A collection of tools for daily cheminformatics tasks.
Project description
cheminftools
Installation
From GitHub repo:
pip install git+https://github.com/marcossantanaioc/cheminftools.git
From PyPi:
pip install cheminftools
How to use
Chemtools offer a collection of cheminformatics scripts for daily tasks. Currently supported tasks include:
1 - Standardization of chemical structures
2 - Calculation of molecular descriptors
3 - Filtering datasets using predefined alerts (e.g. PAINS, Dundee, Glaxo, etc.)
Standardization
A dataset of molecules can be standardize in just 1 line of code!
import pandas as pd
import numpy as np
from chemtools.tools.sanitizer import MolCleaner
from chemtools.tools.featurizer import MolFeaturizer
from chemtools.tools.filtering import MolFiltering
from rdkit import Chem
import json
data = pd.read_csv('../data/example_data.csv')
Sanitizing
The
MolCleaner
class performs sanitization tasks, including:
1. Standardize unknown stereochemistry (Handled by the RDKit Mol file parser)
i) Fix wiggly bonds on sp3 carbons - sets atoms and bonds marked as unknown stereo to no stereo
ii) Fix wiggly bonds on double bonds – set double bond to crossed bond
2. Clears S Group data from the mol file
3. Kekulize the structure
4. Remove H atoms (See the page on explicit Hs for more details)
5. Normalization:
Fix hypervalent nitro groups
Fix KO to K+ O- and NaO to Na+ O- (Also add Li+ to this)
Correct amides with N=COH
Standardise sulphoxides to charge separated form
Standardize diazonium N (atom :2 here: [*:1]-[N;X2:2]#[N;X1:3]>>[*:1]) to N+
Ensure quaternary N is charged
Ensure trivalent O ([*:1]=[O;X2;v3;+0:2]-[#6:3]) is charged
Ensure trivalent S ([O:1]=[S;D2;+0:2]-[#6:3]) is charged
Ensure halogen with no neighbors ([F,Cl,Br,I;X0;+0:1]) is charged
6. The molecule is neutralized, if possible. See the page on neutralization rules for more details.
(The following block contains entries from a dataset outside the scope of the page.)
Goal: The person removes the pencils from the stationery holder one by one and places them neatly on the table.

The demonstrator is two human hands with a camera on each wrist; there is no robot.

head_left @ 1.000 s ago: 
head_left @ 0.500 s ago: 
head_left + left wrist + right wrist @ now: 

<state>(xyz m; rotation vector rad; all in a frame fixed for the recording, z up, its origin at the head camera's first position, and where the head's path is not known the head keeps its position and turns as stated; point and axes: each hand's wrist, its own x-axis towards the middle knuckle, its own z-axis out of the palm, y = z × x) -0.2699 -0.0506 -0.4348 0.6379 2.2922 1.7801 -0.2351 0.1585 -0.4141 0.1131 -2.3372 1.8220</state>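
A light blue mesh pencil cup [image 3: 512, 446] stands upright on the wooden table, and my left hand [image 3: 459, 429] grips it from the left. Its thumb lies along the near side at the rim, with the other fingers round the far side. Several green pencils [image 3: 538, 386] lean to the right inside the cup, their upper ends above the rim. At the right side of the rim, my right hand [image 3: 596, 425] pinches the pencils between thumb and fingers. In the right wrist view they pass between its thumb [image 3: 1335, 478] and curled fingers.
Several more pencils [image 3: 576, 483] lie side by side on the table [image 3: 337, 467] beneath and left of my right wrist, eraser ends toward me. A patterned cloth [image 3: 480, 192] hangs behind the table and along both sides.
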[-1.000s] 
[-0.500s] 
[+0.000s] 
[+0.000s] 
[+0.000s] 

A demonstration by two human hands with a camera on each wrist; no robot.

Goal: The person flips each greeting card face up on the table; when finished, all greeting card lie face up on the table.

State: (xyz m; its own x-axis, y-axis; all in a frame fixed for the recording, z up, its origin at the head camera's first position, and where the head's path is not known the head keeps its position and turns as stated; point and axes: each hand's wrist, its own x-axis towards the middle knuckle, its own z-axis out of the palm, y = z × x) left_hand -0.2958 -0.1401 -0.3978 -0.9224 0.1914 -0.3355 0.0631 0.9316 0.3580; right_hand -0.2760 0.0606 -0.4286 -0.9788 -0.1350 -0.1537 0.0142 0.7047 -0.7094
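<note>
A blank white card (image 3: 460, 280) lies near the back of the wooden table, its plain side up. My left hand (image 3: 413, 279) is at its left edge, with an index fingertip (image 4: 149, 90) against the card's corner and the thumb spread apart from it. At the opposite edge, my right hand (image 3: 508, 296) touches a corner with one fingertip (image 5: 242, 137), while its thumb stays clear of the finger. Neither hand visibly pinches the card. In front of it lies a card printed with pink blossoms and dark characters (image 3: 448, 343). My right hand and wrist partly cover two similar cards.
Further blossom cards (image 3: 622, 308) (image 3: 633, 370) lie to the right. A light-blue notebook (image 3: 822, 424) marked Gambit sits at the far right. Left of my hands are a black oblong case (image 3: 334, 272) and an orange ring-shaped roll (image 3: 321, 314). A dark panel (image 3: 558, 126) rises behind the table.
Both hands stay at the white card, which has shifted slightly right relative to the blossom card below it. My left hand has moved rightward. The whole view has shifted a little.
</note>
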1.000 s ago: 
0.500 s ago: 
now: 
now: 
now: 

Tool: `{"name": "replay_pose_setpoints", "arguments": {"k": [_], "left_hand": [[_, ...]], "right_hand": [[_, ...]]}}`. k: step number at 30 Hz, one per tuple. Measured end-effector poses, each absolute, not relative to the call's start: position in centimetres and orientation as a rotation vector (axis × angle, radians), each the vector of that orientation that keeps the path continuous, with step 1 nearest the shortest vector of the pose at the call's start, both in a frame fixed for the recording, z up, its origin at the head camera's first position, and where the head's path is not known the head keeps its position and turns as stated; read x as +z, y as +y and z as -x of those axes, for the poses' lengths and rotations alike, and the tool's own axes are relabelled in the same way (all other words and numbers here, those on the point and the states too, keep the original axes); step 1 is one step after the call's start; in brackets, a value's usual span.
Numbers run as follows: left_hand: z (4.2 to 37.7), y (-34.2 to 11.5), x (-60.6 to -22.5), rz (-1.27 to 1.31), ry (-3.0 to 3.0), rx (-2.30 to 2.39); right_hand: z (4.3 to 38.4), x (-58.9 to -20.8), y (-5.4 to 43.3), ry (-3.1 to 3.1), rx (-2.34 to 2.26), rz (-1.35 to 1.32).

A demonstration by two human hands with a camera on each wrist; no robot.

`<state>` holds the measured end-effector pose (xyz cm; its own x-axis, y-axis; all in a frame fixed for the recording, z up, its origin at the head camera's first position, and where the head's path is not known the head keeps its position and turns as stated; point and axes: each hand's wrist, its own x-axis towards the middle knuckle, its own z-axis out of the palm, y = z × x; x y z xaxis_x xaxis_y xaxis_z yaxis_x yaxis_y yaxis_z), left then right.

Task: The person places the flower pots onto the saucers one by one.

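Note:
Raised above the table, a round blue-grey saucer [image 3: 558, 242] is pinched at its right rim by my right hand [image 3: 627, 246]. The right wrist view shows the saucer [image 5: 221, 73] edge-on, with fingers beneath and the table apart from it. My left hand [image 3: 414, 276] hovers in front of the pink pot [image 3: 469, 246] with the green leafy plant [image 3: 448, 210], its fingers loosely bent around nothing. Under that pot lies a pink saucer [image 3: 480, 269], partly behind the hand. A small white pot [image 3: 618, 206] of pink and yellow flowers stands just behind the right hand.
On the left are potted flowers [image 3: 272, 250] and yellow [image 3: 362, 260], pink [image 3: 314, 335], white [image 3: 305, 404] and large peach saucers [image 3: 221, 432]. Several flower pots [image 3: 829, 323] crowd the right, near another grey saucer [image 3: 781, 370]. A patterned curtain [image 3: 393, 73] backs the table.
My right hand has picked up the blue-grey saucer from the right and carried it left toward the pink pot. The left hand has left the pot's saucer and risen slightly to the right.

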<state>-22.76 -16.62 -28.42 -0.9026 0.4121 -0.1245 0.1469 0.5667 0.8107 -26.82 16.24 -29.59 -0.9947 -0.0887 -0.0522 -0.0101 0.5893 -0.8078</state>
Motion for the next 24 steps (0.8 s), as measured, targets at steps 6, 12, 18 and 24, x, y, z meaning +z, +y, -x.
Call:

7. Remove stereo from tartrate to simplify salt matching
8. Normalise (straighten) triple bonds and allenes
The curation steps in ChEMBL structure pipeline were augmented with additional steps to identify duplicated entries
9. Find stereo centers
10. Generate inchi keys
11. Find duplicated SMILES. If the same SMILES is present multiple times, two outcomes are possible.
i. The same compound (e.g. same ID and same SMILES)
ii. Isomers with different SMILES, IDs and/or activities
In case i), the compounds are merged by taking the median values of all numeric columns in the dataframe.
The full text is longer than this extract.